On Monday, Isfahan residents reported a blast that shook tower blocks in the city at about 2.40pm and seeing a cloud of smoke rising over the nuclear facility on the edge of the city.

"This caused damage to the facilities in Isfahan, particularly to the elements we believe were involved in storage of raw materials," said one military intelligence source.

He would not confirm or deny Israel's involvement in the blast, instead saying that there were "many different parties looking to sabotage, stop or coerce Iran into stopping its nuclear weapons program".

Iran went into frantic denial yesterday as news of the explosion at Isfahan emerged. Alireza Zaker-Isfahani, the city's governor, claimed that the blast had been caused by a military exercise in the area but state-owned agencies in Tehran soon removed this story and issued a government denial that any explosion had taken place at all.

On Monday, Dan Meridor. the Israeli Intelligence Minister, said: "There are countries who impose economic sanctions and there are countries who act in other ways in dealing with the Iranian nuclear threat."

Is Israel daring the Iranians to attack them? The above can't be classified as a denial in any sense of the word. They are, in fact, encouraging the speculation that they are responsible. Perhaps Israel doesn't want the onus of attacking first.

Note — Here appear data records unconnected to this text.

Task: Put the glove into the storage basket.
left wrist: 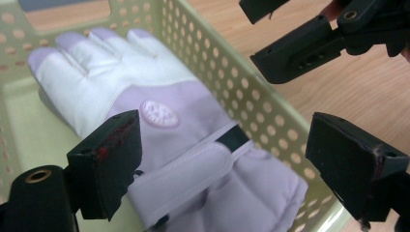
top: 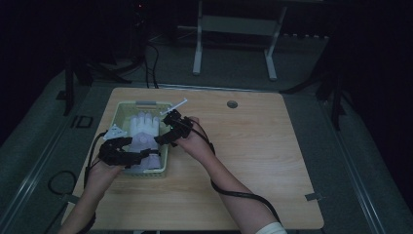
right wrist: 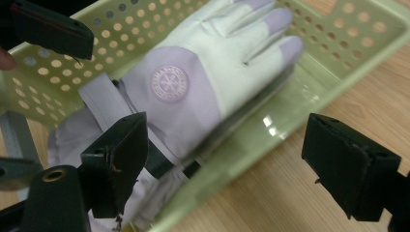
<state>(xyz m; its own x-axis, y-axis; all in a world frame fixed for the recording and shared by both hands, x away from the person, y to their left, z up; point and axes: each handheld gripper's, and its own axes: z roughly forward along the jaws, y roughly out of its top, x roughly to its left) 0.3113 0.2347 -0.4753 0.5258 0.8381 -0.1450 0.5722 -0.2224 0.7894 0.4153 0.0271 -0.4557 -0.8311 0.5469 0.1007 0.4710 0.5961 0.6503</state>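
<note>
- On the wooden table, left half: a pale green perforated basket holding a winter glove, white over the fingers, lilac over the back and cuff.
- Glove lies flat in the basket, back up, fingers toward the far end, cuff toward the person. Round embossed badge on the back of the hand; wrist strap with a dark tab crosses below it.
- In the left gripper view the cuff bulges up against the basket's near right wall, about level with the rim.
- Left gripper: held in the left hand at the near end of the basket, jaws spread wide. In its own view one jaw sits over the glove's cuff area, the other outside the basket wall, over the table. Nothing between them is clamped.
- Right gripper: held in the right hand at the basket's right rim, jaws also wide apart. In its own view one jaw is low over the cuff and strap, the other is out over bare table past the basket wall. Holding nothing.
- Can't tell whether either inner jaw actually touches the fabric; both look just above it.
- Right gripper's jaws also show at the top right of the left gripper view, close by, above the basket wall.
- Black cable trails from the right gripper along the forearm to the table's near edge.
- Small round grommet near the table's far edge, well apart from the basket.
- Far side, off the table: white metal frame legs on the grey floor.
</note>
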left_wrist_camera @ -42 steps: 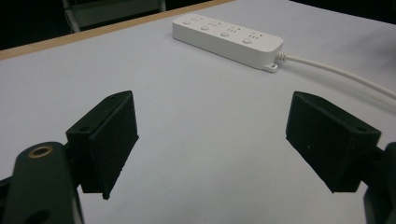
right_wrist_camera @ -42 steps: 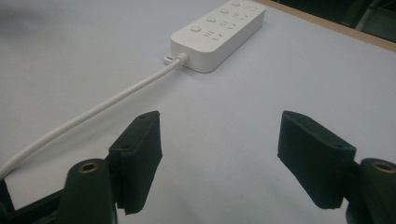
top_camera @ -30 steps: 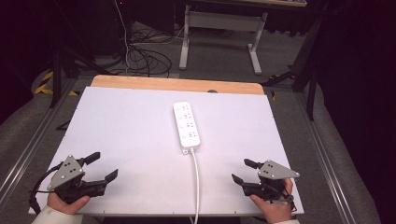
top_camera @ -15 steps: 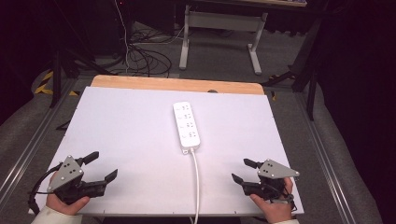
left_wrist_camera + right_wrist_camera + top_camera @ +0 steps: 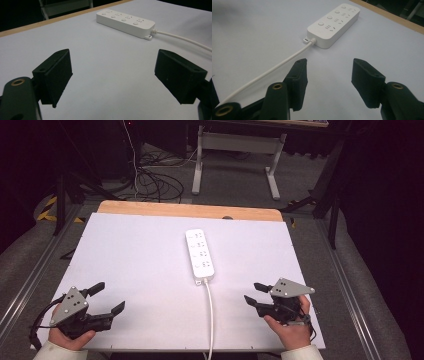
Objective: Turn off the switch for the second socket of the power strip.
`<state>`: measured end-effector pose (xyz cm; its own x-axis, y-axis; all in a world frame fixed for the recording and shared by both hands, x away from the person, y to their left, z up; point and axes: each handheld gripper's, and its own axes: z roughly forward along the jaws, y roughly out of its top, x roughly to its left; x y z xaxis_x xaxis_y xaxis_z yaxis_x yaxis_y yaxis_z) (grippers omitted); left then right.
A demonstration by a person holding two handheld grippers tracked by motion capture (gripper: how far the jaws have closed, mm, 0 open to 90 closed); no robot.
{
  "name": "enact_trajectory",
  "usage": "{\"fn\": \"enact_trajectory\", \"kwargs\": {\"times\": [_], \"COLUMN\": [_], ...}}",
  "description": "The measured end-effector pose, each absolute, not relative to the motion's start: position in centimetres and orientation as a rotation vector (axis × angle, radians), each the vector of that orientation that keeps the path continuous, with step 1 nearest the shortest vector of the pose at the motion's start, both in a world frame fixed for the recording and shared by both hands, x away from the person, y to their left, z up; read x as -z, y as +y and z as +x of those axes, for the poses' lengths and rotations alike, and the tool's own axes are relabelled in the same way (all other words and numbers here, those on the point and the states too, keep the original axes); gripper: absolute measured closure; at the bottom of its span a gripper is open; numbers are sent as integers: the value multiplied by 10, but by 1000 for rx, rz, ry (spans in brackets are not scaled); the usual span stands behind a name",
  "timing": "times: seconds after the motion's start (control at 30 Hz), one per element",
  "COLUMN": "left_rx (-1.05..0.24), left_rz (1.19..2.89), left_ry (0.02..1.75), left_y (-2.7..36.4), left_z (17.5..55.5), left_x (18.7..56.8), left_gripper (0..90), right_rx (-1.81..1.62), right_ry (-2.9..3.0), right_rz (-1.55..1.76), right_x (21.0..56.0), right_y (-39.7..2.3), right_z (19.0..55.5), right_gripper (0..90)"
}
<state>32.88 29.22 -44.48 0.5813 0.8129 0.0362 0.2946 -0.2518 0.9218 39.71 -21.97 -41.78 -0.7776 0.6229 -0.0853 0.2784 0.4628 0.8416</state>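
Two grippers low on the white table (image 5: 125, 250), high view: left gripper (image 5: 102, 301) wide open and empty, right gripper (image 5: 254, 293) just been closing, nothing between. White power strip (image 5: 200, 254) mid-table, beyond both. Left gripper view: strip (image 5: 125, 21) far ahead, jaws wide apart. Right gripper view: strip (image 5: 334, 23) ahead, cord (image 5: 272, 68) beside the left jaw, jaws part open.
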Motion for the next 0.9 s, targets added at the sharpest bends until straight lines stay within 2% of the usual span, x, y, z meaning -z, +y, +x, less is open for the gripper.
{"fn": "enact_trajectory", "kwargs": {"times": [0.37, 0.9], "left_rx": [-653, -659], "left_rz": [1812, 1819], "left_ry": [906, 906], "left_y": [293, 294], "left_z": [328, 327], "left_x": [445, 445], "left_gripper": [152, 152], "right_rx": [-1228, -1199], "right_ry": [2358, 2384], "right_rz": [732, 704], "right_x": [397, 382], "right_y": [-196, -173], "right_z": [419, 446], "right_gripper": [538, 575]}}
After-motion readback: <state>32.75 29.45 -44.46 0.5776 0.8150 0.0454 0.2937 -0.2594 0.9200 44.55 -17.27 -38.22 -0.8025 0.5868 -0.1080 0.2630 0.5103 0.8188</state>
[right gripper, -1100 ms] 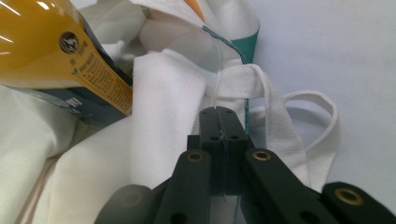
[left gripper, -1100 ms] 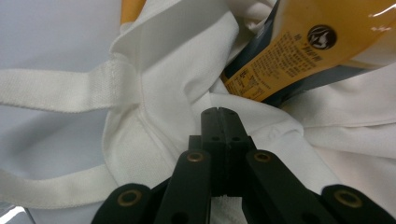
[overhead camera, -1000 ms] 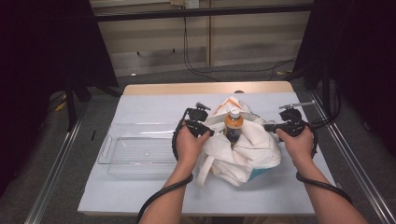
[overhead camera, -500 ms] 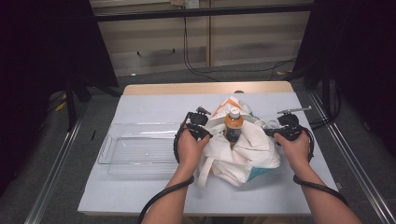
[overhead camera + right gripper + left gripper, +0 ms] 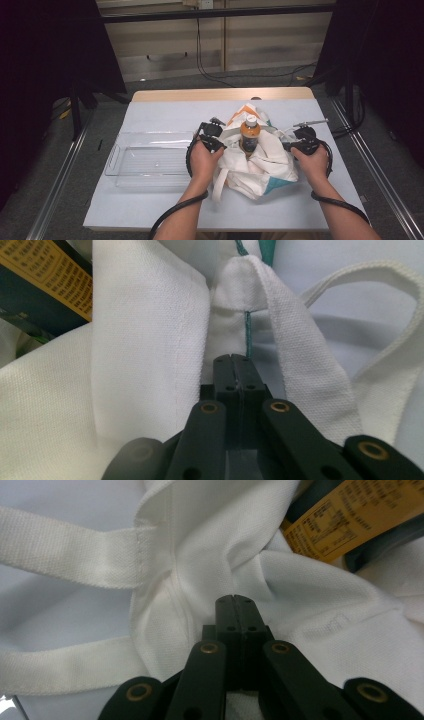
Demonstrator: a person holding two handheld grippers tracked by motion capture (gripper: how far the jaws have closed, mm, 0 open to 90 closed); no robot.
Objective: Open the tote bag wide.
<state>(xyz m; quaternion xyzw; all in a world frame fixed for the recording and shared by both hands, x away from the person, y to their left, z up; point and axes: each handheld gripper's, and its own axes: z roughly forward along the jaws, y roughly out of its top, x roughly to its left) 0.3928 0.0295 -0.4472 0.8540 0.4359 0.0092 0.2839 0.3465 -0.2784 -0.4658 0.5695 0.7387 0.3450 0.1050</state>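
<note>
Bottle (image 5: 250,134) upright inside white tote bag (image 5: 255,165)

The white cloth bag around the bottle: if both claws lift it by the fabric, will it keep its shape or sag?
Probably it sags: the white cloth bag lies crumpled in soft folds, and its straps lie limp. The bottle standing inside may tip, since only loose fabric surrounds it. The woven cloth looks rough, so slipping seems unlikely.

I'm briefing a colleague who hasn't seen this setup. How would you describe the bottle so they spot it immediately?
Start at the pale blue table and find the crumpled white tote bag right of the clear plastic tray. The bottle stands upright out of the bag's opening: orange, with a white cap and dark label.
</note>
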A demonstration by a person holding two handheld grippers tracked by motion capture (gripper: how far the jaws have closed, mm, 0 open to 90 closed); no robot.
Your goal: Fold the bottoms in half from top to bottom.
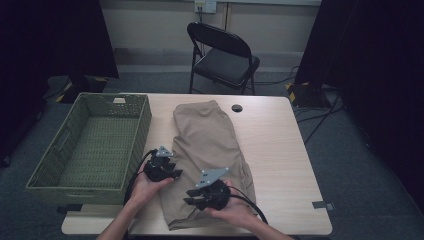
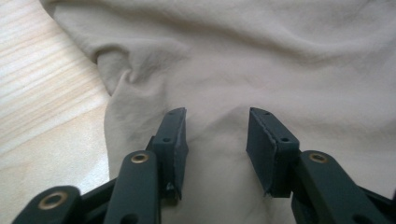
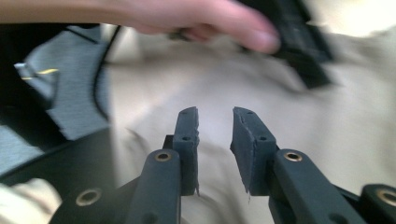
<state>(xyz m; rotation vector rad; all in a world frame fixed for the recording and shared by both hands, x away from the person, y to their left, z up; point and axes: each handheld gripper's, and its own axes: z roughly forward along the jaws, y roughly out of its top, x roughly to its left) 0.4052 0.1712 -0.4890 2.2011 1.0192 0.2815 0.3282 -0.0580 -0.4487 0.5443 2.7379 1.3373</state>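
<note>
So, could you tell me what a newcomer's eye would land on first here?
Probably the tan garment spread down the middle of the table, with the left gripper and right gripper over its near end, jaws apart. Next, the green woven basket at the table's left.

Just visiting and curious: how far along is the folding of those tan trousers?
The tan trousers already lie folded lengthwise on the table. Both the left gripper and right gripper hover open over the near end. The green basket holds nothing yet.
</note>
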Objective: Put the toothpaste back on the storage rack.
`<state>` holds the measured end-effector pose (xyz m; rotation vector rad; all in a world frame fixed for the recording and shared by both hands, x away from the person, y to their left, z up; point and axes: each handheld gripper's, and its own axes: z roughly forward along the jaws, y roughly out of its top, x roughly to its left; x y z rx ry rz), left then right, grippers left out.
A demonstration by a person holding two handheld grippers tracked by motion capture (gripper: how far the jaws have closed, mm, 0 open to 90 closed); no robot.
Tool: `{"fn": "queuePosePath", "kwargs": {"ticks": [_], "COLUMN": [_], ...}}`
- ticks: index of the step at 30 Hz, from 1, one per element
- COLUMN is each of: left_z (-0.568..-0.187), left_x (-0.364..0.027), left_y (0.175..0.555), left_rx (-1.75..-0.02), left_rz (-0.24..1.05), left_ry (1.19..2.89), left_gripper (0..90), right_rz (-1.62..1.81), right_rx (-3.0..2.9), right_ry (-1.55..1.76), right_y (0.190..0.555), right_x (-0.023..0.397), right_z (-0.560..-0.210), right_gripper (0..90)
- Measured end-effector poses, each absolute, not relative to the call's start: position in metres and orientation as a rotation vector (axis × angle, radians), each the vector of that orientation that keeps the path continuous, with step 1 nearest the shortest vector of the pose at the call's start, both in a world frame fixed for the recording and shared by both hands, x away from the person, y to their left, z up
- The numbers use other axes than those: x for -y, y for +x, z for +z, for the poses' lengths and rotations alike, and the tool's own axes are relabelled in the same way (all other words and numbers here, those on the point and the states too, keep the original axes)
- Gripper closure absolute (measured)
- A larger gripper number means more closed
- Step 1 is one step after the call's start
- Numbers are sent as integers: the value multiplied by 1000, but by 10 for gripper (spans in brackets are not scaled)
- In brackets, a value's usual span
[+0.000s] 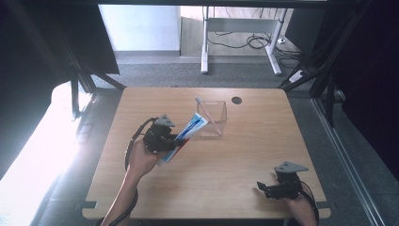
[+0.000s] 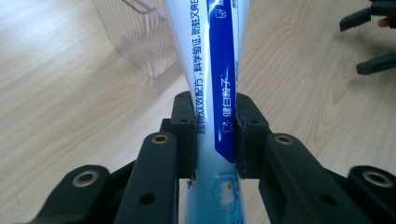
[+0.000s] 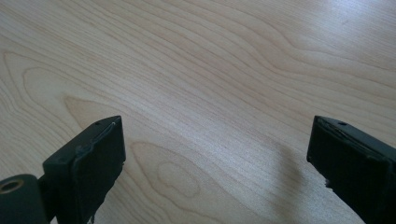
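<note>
Pinching the toothpaste tube (image 2: 215, 88) mid-length, the left gripper (image 1: 170, 140) holds it above the bench (image 1: 244, 165), long axis aimed up toward the clear container (image 1: 212, 117) just beyond. Well apart, the right gripper (image 1: 269, 187) rests with jaws spread and empty, so the left hand looks better placed to drop it in.

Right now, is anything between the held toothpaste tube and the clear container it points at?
Nothing visible blocks it. The left gripper clamps the toothpaste tube, whose tip nears the clear container. A toothbrush already leans inside.

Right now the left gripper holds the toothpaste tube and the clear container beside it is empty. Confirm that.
Not quite. The left gripper does hold the toothpaste tube, but the clear container isn't empty: a pink toothbrush leans inside it, as the high view shows.
</note>
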<state>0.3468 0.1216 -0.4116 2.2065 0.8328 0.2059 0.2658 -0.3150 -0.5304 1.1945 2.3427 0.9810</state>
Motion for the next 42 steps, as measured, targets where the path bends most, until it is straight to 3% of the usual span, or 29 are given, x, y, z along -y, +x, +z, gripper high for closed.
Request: {"fn": "queuePosePath", "kwargs": {"ticks": [42], "left_z": [-392], "left_x": [-86], "left_y": [402], "left_rx": [-807], "left_rz": [277], "left_ry": [2116], "left_gripper": [734], "right_rz": [1001], "right_rx": [-2345], "right_ry": [1189], "right_y": [265], "right_x": [315], "right_z": [-529], "right_gripper": [44]}}
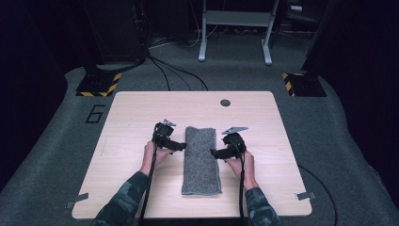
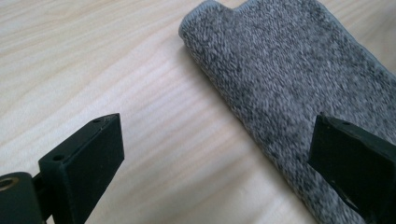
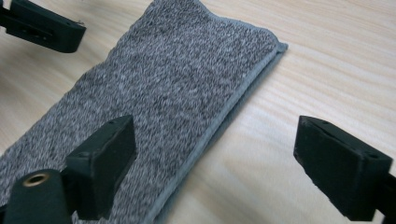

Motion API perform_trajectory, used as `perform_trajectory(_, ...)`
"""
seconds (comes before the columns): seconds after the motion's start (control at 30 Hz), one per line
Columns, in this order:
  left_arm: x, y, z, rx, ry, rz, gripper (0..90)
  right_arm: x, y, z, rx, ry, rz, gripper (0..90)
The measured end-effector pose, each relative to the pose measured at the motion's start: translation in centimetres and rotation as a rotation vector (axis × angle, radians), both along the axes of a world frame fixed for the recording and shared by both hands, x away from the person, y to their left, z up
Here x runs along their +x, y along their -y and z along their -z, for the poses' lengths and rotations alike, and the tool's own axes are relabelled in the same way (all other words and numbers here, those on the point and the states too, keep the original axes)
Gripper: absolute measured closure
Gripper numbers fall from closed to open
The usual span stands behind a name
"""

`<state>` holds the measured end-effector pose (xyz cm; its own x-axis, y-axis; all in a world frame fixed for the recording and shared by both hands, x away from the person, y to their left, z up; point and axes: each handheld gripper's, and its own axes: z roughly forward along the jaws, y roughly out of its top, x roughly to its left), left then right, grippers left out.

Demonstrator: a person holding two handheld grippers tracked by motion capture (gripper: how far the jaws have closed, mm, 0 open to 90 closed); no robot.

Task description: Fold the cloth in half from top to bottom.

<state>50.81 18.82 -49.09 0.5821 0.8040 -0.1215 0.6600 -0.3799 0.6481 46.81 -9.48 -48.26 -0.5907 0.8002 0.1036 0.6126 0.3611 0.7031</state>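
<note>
We've got the folded grey woven towel [image 1: 202, 159] lying on the pale wooden tabletop [image 1: 127, 117], long axis running away from us. Our left gripper [image 1: 182, 145] and right gripper [image 1: 214, 152] flank its long edges equally close, jaws wide, holding nothing.

grey towel [image 1: 201, 160] folded into a long narrow strip, lying flat mid-counter [image 1: 131, 113], long axis running near-to-far; speckled knit texture, hemmed edges, far end showing two rounded fold layers
</note>
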Motion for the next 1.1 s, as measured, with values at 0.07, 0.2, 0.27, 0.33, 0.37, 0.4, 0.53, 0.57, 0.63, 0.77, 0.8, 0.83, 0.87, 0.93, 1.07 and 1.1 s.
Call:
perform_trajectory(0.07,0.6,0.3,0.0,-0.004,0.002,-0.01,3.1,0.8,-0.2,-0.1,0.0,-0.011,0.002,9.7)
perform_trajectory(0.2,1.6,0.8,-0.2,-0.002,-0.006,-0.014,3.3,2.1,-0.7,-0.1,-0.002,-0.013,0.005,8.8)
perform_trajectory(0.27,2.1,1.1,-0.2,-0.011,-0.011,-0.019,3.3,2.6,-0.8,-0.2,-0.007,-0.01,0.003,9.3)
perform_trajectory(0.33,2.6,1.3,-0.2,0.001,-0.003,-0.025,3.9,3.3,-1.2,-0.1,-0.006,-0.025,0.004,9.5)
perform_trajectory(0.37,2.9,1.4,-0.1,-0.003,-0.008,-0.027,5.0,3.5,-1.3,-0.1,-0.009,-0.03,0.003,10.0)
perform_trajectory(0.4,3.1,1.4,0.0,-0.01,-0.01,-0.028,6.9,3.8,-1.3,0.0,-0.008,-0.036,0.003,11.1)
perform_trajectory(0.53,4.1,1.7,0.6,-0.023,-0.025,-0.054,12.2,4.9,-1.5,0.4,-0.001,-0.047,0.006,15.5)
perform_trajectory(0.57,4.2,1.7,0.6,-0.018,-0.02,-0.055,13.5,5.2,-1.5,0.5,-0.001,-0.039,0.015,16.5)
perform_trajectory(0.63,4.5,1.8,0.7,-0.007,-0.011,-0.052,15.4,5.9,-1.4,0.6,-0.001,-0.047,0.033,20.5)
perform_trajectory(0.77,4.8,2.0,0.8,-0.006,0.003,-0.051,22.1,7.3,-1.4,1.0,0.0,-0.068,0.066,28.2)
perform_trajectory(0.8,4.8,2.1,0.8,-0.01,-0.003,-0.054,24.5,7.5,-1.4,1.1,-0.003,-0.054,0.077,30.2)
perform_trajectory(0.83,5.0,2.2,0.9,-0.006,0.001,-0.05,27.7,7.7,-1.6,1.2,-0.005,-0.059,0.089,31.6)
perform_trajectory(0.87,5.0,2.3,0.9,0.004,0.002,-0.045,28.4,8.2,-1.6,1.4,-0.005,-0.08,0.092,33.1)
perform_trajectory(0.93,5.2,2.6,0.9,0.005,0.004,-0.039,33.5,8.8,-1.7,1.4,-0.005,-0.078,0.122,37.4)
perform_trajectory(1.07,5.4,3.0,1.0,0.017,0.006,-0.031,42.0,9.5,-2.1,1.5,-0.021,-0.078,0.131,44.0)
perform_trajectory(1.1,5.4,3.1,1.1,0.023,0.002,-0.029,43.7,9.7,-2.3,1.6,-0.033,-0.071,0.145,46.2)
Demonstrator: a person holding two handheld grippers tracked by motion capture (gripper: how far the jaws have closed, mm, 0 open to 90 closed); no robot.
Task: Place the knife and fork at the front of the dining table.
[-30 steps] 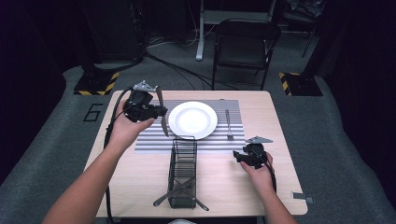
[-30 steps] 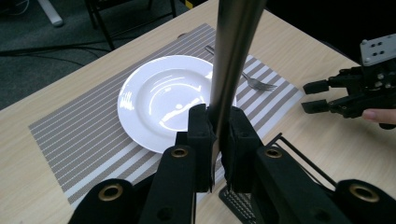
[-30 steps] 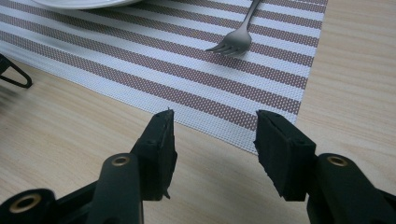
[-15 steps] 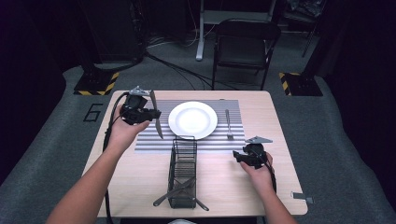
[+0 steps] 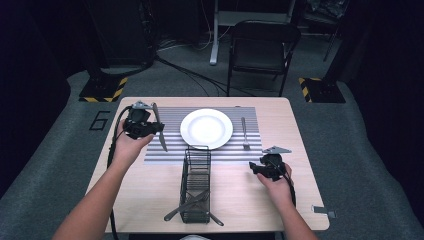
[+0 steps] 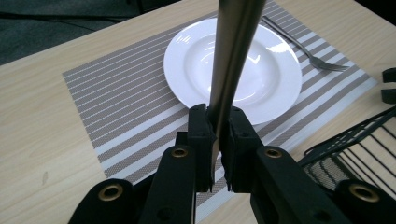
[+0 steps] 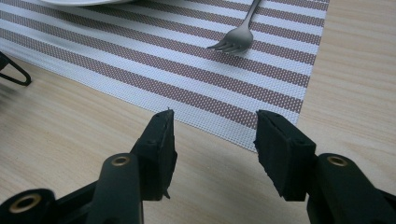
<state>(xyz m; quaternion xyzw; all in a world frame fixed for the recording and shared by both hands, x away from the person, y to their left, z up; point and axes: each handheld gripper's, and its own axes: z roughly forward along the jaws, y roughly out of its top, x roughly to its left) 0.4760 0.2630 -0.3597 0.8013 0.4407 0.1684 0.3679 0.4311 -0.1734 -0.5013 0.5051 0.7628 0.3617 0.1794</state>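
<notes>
My left gripper (image 5: 143, 128) is shut on a steel table knife (image 5: 159, 132), held over the left end of the striped placemat (image 5: 167, 154). In the left gripper view the knife (image 6: 233, 51) stands clamped between the jaws of my left gripper (image 6: 218, 140), with the white plate (image 6: 275, 74) behind it. The plate (image 5: 206, 128) lies mid-mat and a fork (image 5: 244, 133) lies to its right. My right gripper (image 5: 262, 168) rests near the mat's near right corner. In the right gripper view my right gripper (image 7: 215, 140) is open over bare wood, and the fork (image 7: 236, 37) is beyond the jaws.
A black wire basket (image 5: 196, 183) lies on the table in front of the mat, with utensil handles (image 5: 179, 210) sticking out at its near end. A folding chair (image 5: 261, 47) stands behind the table. The other gripper's jaws (image 6: 388, 86) show at the right edge of the left gripper view.
My left hand has carried the knife leftward and down, away from the plate toward the mat's left end. The right hand has stayed put.
</notes>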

Or perhaps Prime Minister Netanyahu is having trouble organizing a consensus to attack Iran in his cabinet and wants to force the issue with the Iranians.

At any rate, this appears to be the line being taken by the Israeli government -- that these blasts are no accident and that there will be no denials, diplomatic or otherwise:

Major-General Giora Eiland, Israel's former director of national security, told Israel's army radio that the Isfahan blast was no accident. "There aren't many coincidences, and when there are so many events there is probably some sort of guiding hand, though perhaps it's the hand of God," he said.

A former Israeli intelligence official cited at least two other explosions that have "successfully neutralised" Iranian bases associated with the Shahab-3, the medium-range missile that could be adapted to carry a nuclear warhead. "This is something everyone in the West wanted to see happen," he added.

Iran can't say that these blasts are deliberate attacks because if they did, they would be forced by their past rhetoric into doing something about it - namely, attacking Israel. For all their bluster, the Iranians know that they would lose a war with the Jewish state. Whether Israel is baiting Iran into a war can't be known at this time, but it's clear that the Israelis have found one way to slow down the Iranian program without resorting to a risky bombing campaign.